_Work task_: Leaving out the images, repeat all the lines below exactly.

----- Excerpted data

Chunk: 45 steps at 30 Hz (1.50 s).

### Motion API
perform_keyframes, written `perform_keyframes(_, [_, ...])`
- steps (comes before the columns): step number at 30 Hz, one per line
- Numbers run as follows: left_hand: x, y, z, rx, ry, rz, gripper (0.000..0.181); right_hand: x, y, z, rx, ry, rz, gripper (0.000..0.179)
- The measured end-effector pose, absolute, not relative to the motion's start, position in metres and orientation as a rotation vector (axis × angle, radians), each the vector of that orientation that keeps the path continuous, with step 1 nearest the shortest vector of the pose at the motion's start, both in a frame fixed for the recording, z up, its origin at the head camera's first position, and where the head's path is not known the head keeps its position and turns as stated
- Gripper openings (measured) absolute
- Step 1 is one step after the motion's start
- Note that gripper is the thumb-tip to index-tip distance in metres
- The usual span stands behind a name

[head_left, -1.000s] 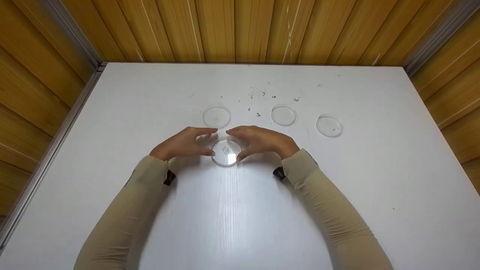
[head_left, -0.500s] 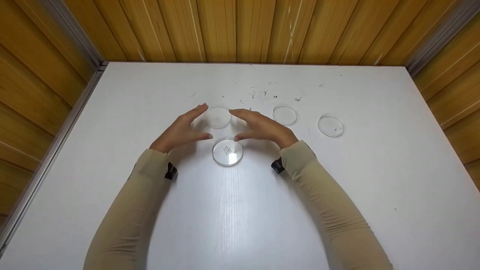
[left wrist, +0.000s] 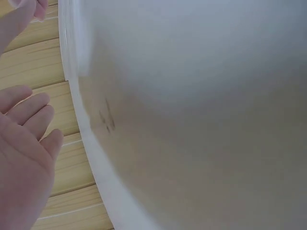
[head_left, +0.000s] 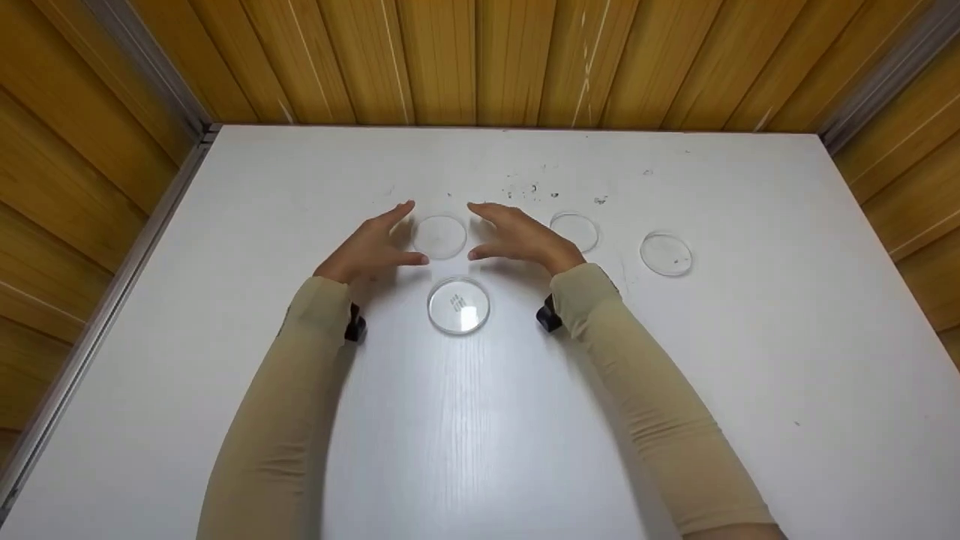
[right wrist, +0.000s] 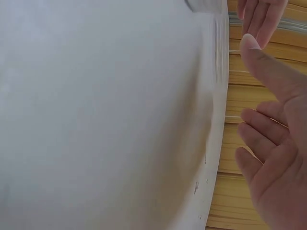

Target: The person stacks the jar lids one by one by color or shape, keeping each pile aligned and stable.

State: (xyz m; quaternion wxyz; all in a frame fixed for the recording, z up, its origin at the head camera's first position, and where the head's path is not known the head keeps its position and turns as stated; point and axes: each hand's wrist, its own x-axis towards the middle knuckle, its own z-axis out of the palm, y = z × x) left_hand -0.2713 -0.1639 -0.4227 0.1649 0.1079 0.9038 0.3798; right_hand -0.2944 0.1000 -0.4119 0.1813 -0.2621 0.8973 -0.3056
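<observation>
A clear round petri dish point(head_left: 439, 238) lies on the white table in the head view, between my two hands. On its left, my left hand point(head_left: 371, 244) has its thumb and fingers spread apart. My right hand point(head_left: 521, 236) mirrors this pose on the other side. Bare table shows between the dish's rim and the fingertips. Closer to the body lies another petri dish point(head_left: 459, 306) with faint marks in its middle and a bright reflection. The left wrist view shows the left palm point(left wrist: 24, 167) holding nothing; in the right wrist view the right palm point(right wrist: 283, 163) is likewise bare.
Two more clear dishes sit to the right: one point(head_left: 576, 231) partly behind the right hand, the other point(head_left: 666, 253) farther right. Small dark specks point(head_left: 533, 187) mark the table point(head_left: 712, 375). Behind the table's far edge stands a wood-look wall point(head_left: 435, 60).
Both hands have left the sides of the nearer dish, moved forward and spread around the farther dish. The nearer dish stays in place on the table.
</observation>
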Motion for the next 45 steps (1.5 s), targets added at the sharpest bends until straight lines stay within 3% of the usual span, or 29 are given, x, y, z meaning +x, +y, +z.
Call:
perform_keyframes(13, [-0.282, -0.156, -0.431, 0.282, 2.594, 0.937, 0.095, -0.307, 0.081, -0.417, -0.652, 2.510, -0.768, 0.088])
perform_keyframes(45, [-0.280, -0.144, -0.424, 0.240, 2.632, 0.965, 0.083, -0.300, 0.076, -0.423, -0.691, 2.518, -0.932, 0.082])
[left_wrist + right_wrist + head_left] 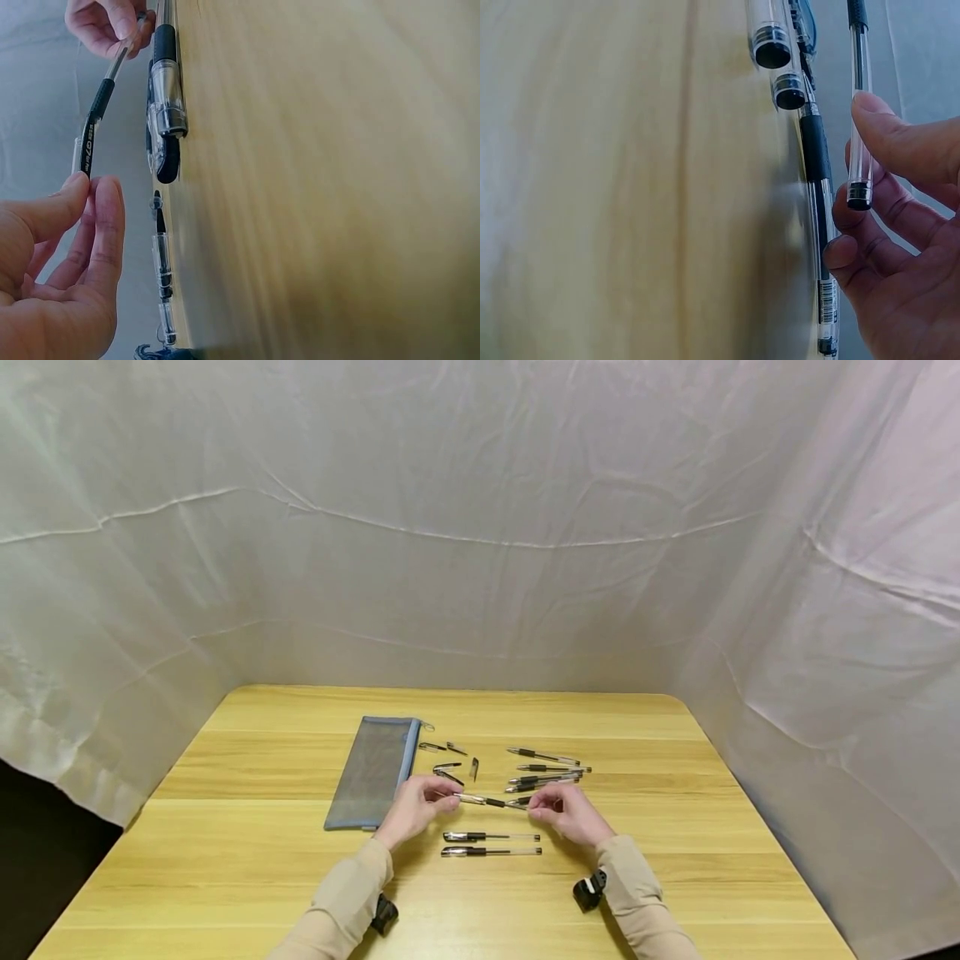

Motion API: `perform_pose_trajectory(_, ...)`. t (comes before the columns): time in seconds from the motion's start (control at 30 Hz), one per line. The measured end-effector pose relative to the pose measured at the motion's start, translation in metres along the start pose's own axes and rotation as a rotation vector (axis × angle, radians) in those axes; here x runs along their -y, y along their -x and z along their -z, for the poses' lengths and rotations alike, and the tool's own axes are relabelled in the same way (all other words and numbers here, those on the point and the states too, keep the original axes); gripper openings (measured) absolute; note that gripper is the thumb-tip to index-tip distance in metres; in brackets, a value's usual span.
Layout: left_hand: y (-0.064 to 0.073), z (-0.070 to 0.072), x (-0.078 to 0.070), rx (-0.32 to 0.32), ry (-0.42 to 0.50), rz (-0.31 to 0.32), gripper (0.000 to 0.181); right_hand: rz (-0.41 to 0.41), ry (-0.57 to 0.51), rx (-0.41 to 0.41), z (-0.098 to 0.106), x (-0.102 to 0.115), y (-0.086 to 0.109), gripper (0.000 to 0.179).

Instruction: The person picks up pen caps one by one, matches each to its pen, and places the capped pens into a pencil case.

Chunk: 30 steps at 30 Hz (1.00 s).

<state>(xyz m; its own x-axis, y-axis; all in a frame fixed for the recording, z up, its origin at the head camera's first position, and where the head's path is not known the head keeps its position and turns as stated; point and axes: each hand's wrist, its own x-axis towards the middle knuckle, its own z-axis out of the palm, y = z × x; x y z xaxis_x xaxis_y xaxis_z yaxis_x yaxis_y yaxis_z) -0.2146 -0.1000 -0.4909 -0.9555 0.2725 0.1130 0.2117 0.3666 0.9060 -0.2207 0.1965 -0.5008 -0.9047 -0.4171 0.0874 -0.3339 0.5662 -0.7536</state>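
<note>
Over the table, my left hand (416,806) pinches the clear-and-black cap (88,146) of a gel pen between thumb and fingertips. My right hand (572,812) holds the same gel pen (495,802) by its clear barrel near the black end plug (859,196). In the left wrist view, cap and pen meet at the black grip (103,97) at a slight angle; how far the tip sits inside cannot be told. Nearer me lie two capped gel pens, the upper pen (491,837) and the lower pen (491,852), side by side.
Several uncapped pens (543,756) lie behind and beside my right hand. Loose caps (474,768) are scattered behind the left hand. A grey mesh zip pouch (367,777) with blue edging lies to the left. Pale fabric (480,593) hangs around the wooden table (262,868).
</note>
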Motion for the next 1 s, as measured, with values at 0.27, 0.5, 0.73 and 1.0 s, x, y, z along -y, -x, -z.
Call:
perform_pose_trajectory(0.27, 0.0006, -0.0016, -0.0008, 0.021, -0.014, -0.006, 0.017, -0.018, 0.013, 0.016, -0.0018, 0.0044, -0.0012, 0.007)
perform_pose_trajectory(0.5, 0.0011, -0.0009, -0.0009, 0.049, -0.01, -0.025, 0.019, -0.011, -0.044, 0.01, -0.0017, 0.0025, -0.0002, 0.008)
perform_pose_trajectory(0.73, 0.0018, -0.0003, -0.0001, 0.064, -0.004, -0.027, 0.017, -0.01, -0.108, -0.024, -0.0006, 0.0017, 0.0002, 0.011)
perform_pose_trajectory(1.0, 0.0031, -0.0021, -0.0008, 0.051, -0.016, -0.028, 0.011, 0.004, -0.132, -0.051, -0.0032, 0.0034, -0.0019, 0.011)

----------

_Task answer_:
Chunk: 45 steps at 30 Hz (1.50 s).

### Motion API
perform_keyframes, written `perform_keyframes(_, [_, ...])`
- steps (comes before the columns): step number at 30 Hz, one per line
- Numbers run as follows: left_hand: x, y, z, rx, ry, rz, gripper (0.000..0.181); right_hand: x, y, z, rx, ry, rz, gripper (0.000..0.179)
- The measured end-effector pose, absolute, not relative to the motion's start, position in metres and orientation as a rotation vector (axis × angle, radians), each the vector of that orientation that keeps the path continuous, with step 1 nearest the shortest vector of the pose at the motion's start, both in a frame fixed for the recording, z up, its origin at the head camera's first position, and where the head's path is not known the head keeps its position and turns as stated
- Gripper openings (measured) absolute
- Step 1 is one step after the motion's start
- Note that gripper is the thumb-tip to index-tip distance in metres
- The usual span stands behind a name

[head_left, -1.000s] 
[head_left, -0.500s] 
[left wrist, +0.000s] 
[head_left, +0.000s] 
[right wrist, +0.000s] 

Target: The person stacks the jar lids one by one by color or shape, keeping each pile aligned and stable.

State: (xyz m; quaternion wxyz; all in a frame fixed for the recording, z up, its origin at the head camera's first position, and where the head's path is not known the head keeps its position and turns as stated; point and axes: each hand's wrist, its own x-axis towards the middle knuckle, its own z-axis out of the palm, y = z × x) left_hand -0.2713 -0.1639 -0.4227 0.1649 0.1079 0.9038 0.3798; right_hand -0.2944 0.1000 -0.4119 0.1813 -0.2621 0.8973 -0.3056
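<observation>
A clear round petri dish point(head_left: 439, 238) lies on the white table in the head view, between my two hands. On its left, my left hand point(head_left: 371, 244) has its thumb and fingers spread apart. My right hand point(head_left: 521, 236) mirrors this pose on the other side. Bare table shows between the dish's rim and the fingertips. Closer to the body lies another petri dish point(head_left: 459, 306) with faint marks in its middle and a bright reflection. The left wrist view shows the left palm point(left wrist: 24, 167) holding nothing; in the right wrist view the right palm point(right wrist: 283, 163) is likewise bare.
Two more clear dishes sit to the right: one point(head_left: 576, 231) partly behind the right hand, the other point(head_left: 666, 253) farther right. Small dark specks point(head_left: 533, 187) mark the table point(head_left: 712, 375). Behind the table's far edge stands a wood-look wall point(head_left: 435, 60).
Both hands have left the sides of the nearer dish, moved forward and spread around the farther dish. The nearer dish stays in place on the table.
</observation>
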Motion for the next 45 steps (1.5 s), targets added at the sharpest bends until straight lines stay within 3% of the usual span, or 29 are given, x, y, z meaning +x, +y, +z.
Call:
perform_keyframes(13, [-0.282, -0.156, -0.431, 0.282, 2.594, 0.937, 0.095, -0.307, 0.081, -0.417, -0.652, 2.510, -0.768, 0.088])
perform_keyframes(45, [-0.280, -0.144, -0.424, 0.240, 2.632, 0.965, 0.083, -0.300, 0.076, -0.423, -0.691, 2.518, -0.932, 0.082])
[left_wrist + right_wrist + head_left] 

Motion API: `perform_pose_trajectory(_, ...)`. t (comes before the columns): time in seconds from the motion's start (control at 30 Hz), one per line. The measured end-effector pose relative to the pose measured at the motion's start, translation in metres along the start pose's own axes and rotation as a rotation vector (axis × angle, radians) in those axes; here x runs along their -y, y along their -x and z along their -z, for the poses' lengths and rotations alike, and the tool's own axes are relabelled in the same way (all other words and numbers here, those on the point and the states too, keep the original axes); gripper openings (measured) absolute; note that gripper is the thumb-tip to index-tip distance in metres; in brackets, a value's usual span.
Layout: left_hand: y (-0.064 to 0.073), z (-0.070 to 0.072), x (-0.078 to 0.070), rx (-0.32 to 0.32), ry (-0.42 to 0.50), rz (-0.31 to 0.32), gripper (0.000 to 0.181); right_hand: rz (-0.41 to 0.41), ry (-0.57 to 0.51), rx (-0.41 to 0.41), z (-0.098 to 0.106), x (-0.102 to 0.115), y (-0.086 to 0.109), gripper (0.000 to 0.179).

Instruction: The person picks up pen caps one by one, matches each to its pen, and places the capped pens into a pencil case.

Chunk: 30 steps at 30 Hz (1.00 s).

<state>(xyz m; its own x-axis, y-axis; all in a frame fixed for the recording, z up, its origin at the head camera's first position, and where the head's path is not known the head keeps its position and turns as stated; point and axes: each hand's wrist, its own x-axis towards the middle knuckle, its own z-axis out of the palm, y = z × x; x y z xaxis_x xaxis_y xaxis_z yaxis_x yaxis_y yaxis_z) -0.2146 -0.1000 -0.4909 -0.9555 0.2725 0.1130 0.2117 0.3666 0.9060 -0.2207 0.1965 -0.5008 -0.9047 -0.4171 0.0874 -0.3339 0.5662 -0.7536</state>
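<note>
Over the table, my left hand (416,806) pinches the clear-and-black cap (88,146) of a gel pen between thumb and fingertips. My right hand (572,812) holds the same gel pen (495,802) by its clear barrel near the black end plug (859,196). In the left wrist view, cap and pen meet at the black grip (103,97) at a slight angle; how far the tip sits inside cannot be told. Nearer me lie two capped gel pens, the upper pen (491,837) and the lower pen (491,852), side by side.
Several uncapped pens (543,756) lie behind and beside my right hand. Loose caps (474,768) are scattered behind the left hand. A grey mesh zip pouch (367,777) with blue edging lies to the left. Pale fabric (480,593) hangs around the wooden table (262,868).
</note>
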Motion for the next 1 s, as measured, with values at 0.27, 0.5, 0.73 and 1.0 s, x, y, z along -y, -x, -z.
Call:
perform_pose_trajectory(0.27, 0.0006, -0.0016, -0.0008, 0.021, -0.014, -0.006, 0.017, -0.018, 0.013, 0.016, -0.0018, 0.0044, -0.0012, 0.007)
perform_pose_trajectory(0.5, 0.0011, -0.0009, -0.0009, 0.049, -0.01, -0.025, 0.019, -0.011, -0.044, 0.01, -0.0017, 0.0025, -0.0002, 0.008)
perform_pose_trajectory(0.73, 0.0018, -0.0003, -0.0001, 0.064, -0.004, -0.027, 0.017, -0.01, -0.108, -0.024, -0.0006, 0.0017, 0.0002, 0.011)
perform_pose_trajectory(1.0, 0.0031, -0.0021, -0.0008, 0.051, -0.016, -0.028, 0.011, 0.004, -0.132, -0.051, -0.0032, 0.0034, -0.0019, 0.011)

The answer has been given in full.